A 50 year old woman presents to your internal medicine office with a headache. She has had this waxing and waning headache for the past 12 weeks and is concerned because she has a friend that had a similar headache and the “Lyme disease specialist” that she saw determined it was the result of chronic Lyme disease. The patient wants to receive antibiotics to treat this presumed Lyme related headache. The patient doesn’t want to waste her time with testing for Lyme because, “the tests are inaccurate.” In your evaluation of her you discover that she does spend a fair amount of time in the outdoors but hasn’t been camping and doesn’t recall ever having a tick bite or a rash. You inform her that you think she is at very low risk for Lyme disease and thus unlikely to have any kind of Lyme related headache. You concede that the accuracy of the test is not perfect but that the CDC (Centers for Disease Control) reports the test to be 80% sensitive and 90% specific for diagnosing Lyme disease. Should this patient receive antibiotics for Lyme disease without any testing? If a Lyme test is performed and found to be negative, what is the negative predictive value of this test?

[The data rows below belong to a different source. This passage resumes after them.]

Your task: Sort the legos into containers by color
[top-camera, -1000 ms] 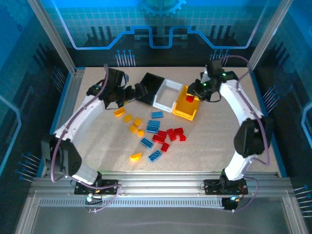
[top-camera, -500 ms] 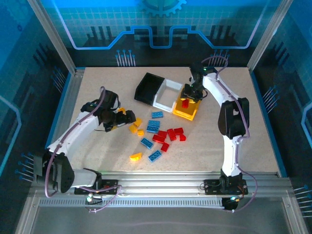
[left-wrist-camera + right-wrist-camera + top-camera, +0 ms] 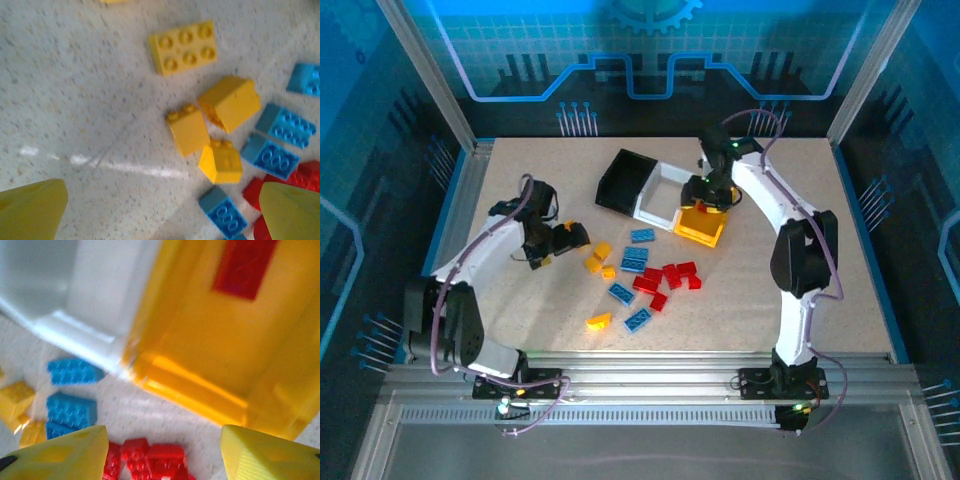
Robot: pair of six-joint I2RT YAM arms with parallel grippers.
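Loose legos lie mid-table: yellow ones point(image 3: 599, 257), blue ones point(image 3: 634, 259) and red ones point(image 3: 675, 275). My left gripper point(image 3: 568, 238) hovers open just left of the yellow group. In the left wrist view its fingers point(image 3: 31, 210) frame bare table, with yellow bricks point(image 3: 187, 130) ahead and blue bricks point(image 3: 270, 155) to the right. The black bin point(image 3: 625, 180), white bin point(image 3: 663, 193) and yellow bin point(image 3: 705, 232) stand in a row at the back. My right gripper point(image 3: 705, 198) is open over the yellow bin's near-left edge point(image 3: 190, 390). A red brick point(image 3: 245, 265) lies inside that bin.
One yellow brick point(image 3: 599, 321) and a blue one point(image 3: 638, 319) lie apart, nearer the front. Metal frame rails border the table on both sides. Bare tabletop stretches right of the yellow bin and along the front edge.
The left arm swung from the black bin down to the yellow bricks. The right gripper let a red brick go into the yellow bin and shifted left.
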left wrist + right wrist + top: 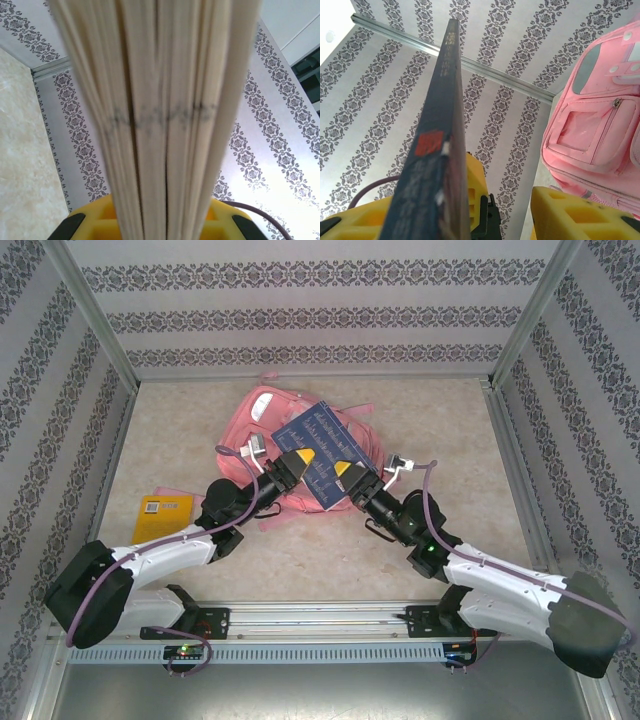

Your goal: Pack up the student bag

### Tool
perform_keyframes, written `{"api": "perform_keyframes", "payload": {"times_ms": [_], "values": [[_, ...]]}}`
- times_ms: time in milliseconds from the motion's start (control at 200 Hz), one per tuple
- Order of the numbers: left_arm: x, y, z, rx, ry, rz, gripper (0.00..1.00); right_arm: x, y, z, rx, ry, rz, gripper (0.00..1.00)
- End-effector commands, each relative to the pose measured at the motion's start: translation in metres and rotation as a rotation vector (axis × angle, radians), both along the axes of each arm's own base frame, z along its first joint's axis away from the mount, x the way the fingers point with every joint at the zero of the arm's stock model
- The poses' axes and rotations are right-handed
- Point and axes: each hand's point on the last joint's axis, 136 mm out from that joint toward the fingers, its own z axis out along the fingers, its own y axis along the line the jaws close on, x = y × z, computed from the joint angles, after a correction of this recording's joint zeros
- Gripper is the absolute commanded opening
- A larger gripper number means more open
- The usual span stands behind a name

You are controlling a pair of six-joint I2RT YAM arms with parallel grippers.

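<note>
"Top external puts the bag point(262, 415) at centre frame on the tabletop, with the book point(325, 445) tilted over it. The left tool point(297, 462) pinches the page edges. The right tool point(347, 475) stands spread, the spine merely leaning against it."

"So one pinch carries the book. If that pinch is shallow, the book could swing or slip, and land on top of the bag rather than inside."

Pink student bag point(245, 425), dark blue book point(325, 445) — walls point(300, 315) bear grey floral stripes.
</note>
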Motion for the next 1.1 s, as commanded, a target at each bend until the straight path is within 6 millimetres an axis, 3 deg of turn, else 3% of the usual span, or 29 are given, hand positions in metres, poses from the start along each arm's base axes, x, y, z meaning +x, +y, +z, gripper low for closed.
{"api": "perform_keyframes", "payload": {"times_ms": [0,65,150,215,260,300,370,440,540,675,909,1099], "values": [[-0.003,0.000,0.021,-0.032,-0.067,0.016,0.00,-0.002,0.001,0.023,0.058,-0.050,-0.003,0.54],[-0.003,-0.001,0.018,-0.025,-0.058,0.013,0.00,-0.003,0.003,0.023,0.053,-0.058,0.006,0.46],[-0.004,-0.009,0.018,-0.003,-0.061,-0.025,0.00,-0.003,0.001,0.023,0.039,-0.070,-0.005,0.25],[-0.005,-0.017,0.016,0.041,-0.059,-0.057,0.00,-0.002,-0.008,0.020,0.018,-0.071,-0.048,0.11],[-0.005,-0.020,0.010,0.083,-0.043,-0.064,0.00,-0.001,-0.018,0.015,0.002,-0.061,-0.092,0.06],[-0.004,-0.021,0.003,0.131,-0.027,-0.061,0.07,0.000,-0.030,0.012,-0.011,-0.055,-0.137,0.05],[-0.002,-0.022,-0.011,0.268,-0.005,-0.055,0.33,0.000,-0.049,-0.001,-0.081,-0.030,-0.204,0.03],[0.001,-0.021,-0.027,0.495,0.006,-0.054,0.43,0.000,-0.072,-0.020,-0.184,0.015,-0.270,0.00],[0.009,-0.020,-0.049,0.771,0.026,-0.076,0.47,-0.004,-0.109,-0.044,-0.284,0.086,-0.356,0.00],[0.035,-0.026,-0.077,1.004,0.054,-0.093,0.54,-0.009,-0.140,-0.063,-0.357,0.144,-0.410,0.00],[0.088,-0.044,-0.134,1.288,0.185,-0.127,0.53,-0.017,-0.169,-0.088,-0.513,0.195,-0.459,0.00],[0.114,-0.061,-0.166,1.376,0.183,-0.159,0.52,-0.022,-0.174,-0.094,-0.563,0.186,-0.447,0.00]]}}
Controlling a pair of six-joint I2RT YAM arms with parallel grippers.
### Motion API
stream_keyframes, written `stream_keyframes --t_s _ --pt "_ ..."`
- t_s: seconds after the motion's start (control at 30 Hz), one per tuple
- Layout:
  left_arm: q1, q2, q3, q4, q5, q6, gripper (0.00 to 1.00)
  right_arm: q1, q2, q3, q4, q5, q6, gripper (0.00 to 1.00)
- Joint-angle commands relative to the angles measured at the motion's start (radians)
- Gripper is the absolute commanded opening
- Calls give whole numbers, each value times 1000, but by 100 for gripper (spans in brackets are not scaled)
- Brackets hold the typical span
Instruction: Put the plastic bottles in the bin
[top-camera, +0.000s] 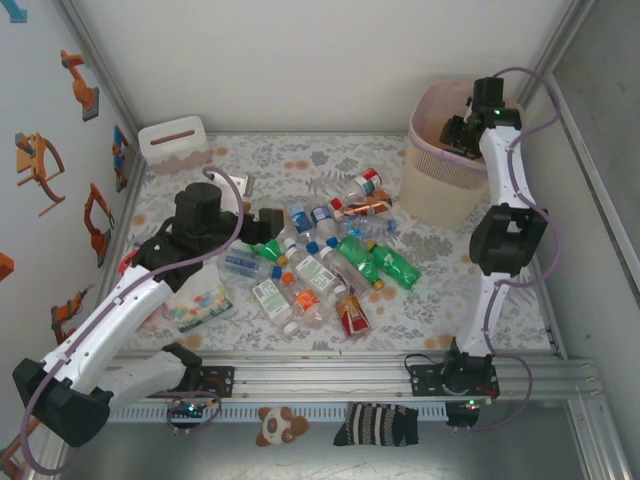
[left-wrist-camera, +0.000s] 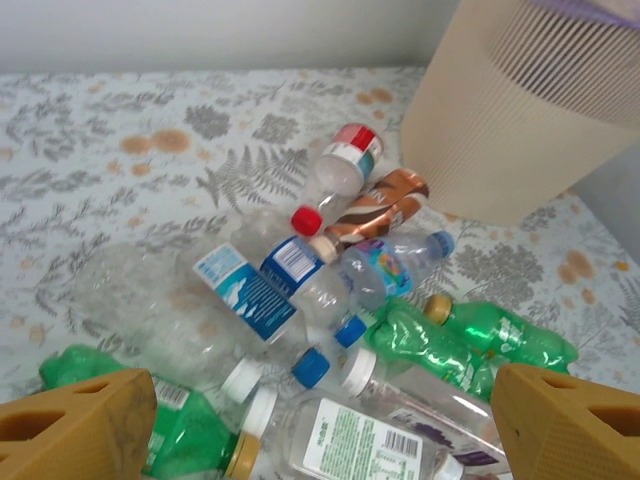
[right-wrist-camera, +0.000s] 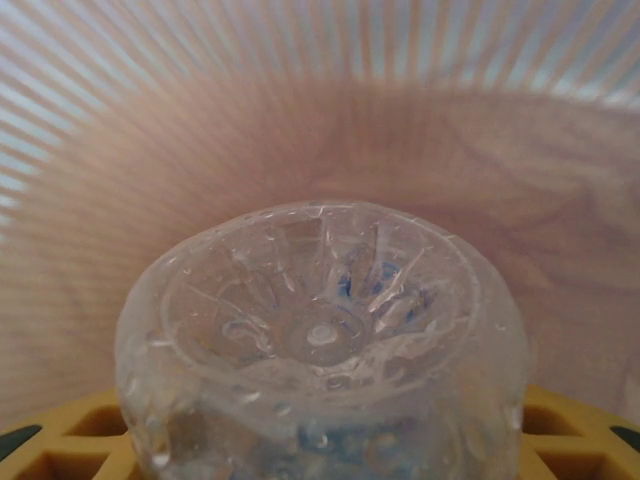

Natural Science Module EBM

Evidence Based Medicine

Facts are the air of scientists. Without them you can never fly.*

Linus Pauling

Introduction:

“Medicine is both an art and a science.” This statement is not just a cliché. The art of medicine is the ability of the physician to collect information from a patient, interpret it, and tailor treatment that best suits the individual’s needs. The science of medicine is choosing the most effective treatment based on the best medical literature available. As a physician, or other health care provider, you will spend countless hours poring over journal articles and partaking in continuing medical education in an effort to help your patients: and, of course, to maintain your licensure and board certification. Studying EBM may seem like a departure from clinical medicine, as we have studied it so far in this text, but in fact it actually defines how one diagnoses and treats disease. Reviewing medical literature will be a big part of the rest of your life as you practice evidence based medicine.